I experienced this myself. For decades, I identified as a physician and educator, not an artist—even while writing songs and playing piano. Claiming “artist” felt vulnerable.

In this episode, I shared one of my songs publicly for the first time. That vulnerability matters. Healing isn’t only in creating—it’s in claiming.


Why One Poem Can Play Multiple Roles in Healing


Adam described writing a poem called “A Mannequin’s Dream” over six weeks.

It began in anger. He wrote until that emotional charge was exhausted, then stopped. Weeks later, after further processing, he returned to the piece. The middle emerged from heartbreak—and from the compassion that followed it.


The ending came last. He wrote the resolution he wished had happened. Something released.


One poem. Multiple nervous system states. Anger, grief, integration.


This is what Adam means when he says every piece of art is its own ceremony—its own medicine. The creative process meets the nervous system where it is and helps it move somewhere new.


What This Means for Your Healing


You don’t need talent. You don’t need to share what you create. You don’t need permission.


Write three lines. Draw something intentionally imperfect. Hum a melody no one will hear.


The healing is not in the quality. It’s in allowing emotion to move and forcing the brain to create new patterns around old pain.


Start small. Start private. Start now.


FAQ

1. How does creativity help heal trauma?  Creativity forces the brain to form new patterns around painful experiences. When you turn pain into a poem, image, or sound, you disrupt the neural loops that keep replaying the same implicit story. This rewiring occurs because creativity requires novel organization, which repetitive thinking does not provide.

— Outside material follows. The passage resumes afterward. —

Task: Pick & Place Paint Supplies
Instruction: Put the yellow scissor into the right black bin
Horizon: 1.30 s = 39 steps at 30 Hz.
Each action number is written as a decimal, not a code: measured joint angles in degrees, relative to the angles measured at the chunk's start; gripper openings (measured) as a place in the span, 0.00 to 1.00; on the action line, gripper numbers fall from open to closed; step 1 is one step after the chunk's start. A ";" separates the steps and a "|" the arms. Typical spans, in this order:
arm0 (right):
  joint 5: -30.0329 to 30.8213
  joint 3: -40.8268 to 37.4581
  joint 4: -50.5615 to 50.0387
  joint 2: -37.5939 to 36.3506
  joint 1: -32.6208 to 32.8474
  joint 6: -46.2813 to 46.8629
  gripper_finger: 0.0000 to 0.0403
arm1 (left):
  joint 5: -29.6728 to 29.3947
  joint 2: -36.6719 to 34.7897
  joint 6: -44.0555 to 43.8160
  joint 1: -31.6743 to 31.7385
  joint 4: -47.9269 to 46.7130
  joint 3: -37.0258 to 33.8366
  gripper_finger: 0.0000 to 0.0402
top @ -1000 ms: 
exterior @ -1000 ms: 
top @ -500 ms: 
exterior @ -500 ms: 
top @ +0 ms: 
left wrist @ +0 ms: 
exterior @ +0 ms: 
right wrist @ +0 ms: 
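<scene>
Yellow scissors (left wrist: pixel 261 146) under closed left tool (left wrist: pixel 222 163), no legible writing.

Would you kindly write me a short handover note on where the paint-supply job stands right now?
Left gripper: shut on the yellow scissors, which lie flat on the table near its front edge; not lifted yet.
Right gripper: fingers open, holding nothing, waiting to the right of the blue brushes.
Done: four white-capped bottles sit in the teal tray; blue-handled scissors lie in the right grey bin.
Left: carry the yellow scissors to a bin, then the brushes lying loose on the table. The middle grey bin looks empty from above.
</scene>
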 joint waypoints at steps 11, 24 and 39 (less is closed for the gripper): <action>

2. Do I need to be talented for creative expression to help?  No. Healing occurs in the process, not the outcome. Private, imperfect creative acts still engage neural novelty and emotional release. The nervous system benefits from expression—not from external validation.


3. Why do some people feel emotionally shut down?  Emotional shutdown develops when expressing feelings was unsafe early in life. The nervous system suppresses emotion as a survival strategy. This adaptation can persist into adulthood, often without conscious awareness. It is protective, not pathological.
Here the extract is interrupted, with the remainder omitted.